The Kyauk Pyu port is the entry point for a Chinese oil and gas pipeline which gives it an alternative route for energy imports from the Middle East that avoids the Malacca Straits, a shipping chokepoint.

world Updated: May 06, 2017 15:43 IST
The size of the proposed Chinese stake is substantially larger than the 50/50 joint venture proposed by Myanmar last year.
The size of the proposed Chinese stake is substantially larger than the 50/50 joint venture proposed by Myanmar last year.(Reuters File)

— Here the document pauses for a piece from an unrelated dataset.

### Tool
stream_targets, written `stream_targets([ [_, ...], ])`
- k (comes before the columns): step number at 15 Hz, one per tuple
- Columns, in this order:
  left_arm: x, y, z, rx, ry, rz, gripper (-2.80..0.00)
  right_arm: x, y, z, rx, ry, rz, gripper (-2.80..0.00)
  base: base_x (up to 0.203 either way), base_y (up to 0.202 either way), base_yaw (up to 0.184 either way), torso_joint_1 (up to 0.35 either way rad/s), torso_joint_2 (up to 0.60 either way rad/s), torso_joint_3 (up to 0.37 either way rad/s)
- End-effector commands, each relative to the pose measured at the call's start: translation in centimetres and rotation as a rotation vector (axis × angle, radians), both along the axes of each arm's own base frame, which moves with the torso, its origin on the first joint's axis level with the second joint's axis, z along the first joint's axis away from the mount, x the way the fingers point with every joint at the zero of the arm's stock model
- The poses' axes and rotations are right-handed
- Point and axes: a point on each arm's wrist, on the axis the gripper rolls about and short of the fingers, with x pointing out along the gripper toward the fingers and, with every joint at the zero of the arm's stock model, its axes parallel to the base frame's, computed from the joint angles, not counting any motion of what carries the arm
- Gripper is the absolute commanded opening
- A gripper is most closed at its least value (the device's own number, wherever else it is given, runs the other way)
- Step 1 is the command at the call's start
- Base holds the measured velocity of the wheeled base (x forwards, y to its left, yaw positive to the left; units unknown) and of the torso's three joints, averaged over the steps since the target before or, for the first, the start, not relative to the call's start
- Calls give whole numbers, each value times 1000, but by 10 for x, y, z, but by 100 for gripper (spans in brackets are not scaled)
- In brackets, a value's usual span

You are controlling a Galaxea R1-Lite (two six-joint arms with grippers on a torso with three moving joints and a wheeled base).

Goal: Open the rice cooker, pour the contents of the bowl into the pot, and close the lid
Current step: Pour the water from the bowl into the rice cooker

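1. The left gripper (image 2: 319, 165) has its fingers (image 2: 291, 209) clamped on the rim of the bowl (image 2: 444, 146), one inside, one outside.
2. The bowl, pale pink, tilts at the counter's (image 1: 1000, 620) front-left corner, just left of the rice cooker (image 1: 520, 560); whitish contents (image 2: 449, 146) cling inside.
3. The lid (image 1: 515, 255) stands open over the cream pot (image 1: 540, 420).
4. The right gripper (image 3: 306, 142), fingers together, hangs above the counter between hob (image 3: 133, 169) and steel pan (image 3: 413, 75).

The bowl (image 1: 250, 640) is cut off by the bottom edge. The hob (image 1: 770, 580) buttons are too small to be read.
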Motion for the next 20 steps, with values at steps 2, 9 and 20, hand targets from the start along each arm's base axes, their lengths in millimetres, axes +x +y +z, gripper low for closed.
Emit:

China is looking to take a stake of up to 85% in a strategically important sea port in Myanmar, according to documents reviewed by Reuters, in a move that could heighten tensions over China’s growing economic clout in the country.

Beijing has been pushing for preferential access to the deep sea port of Kyauk Pyu on the Bay of Bengal, as part of its ambitious One Belt, One Road infrastructure investment plan to deepen its links with economies throughout Asia and beyond.

A consortium led by China’s CITIC Group has proposed taking a 70-85% stake in the $7.3 billion deep sea port, according to negotiating documents seen by Reuters and three people familiar with the talks between the Chinese state-owned conglomerate and Myanmar’s civilian government.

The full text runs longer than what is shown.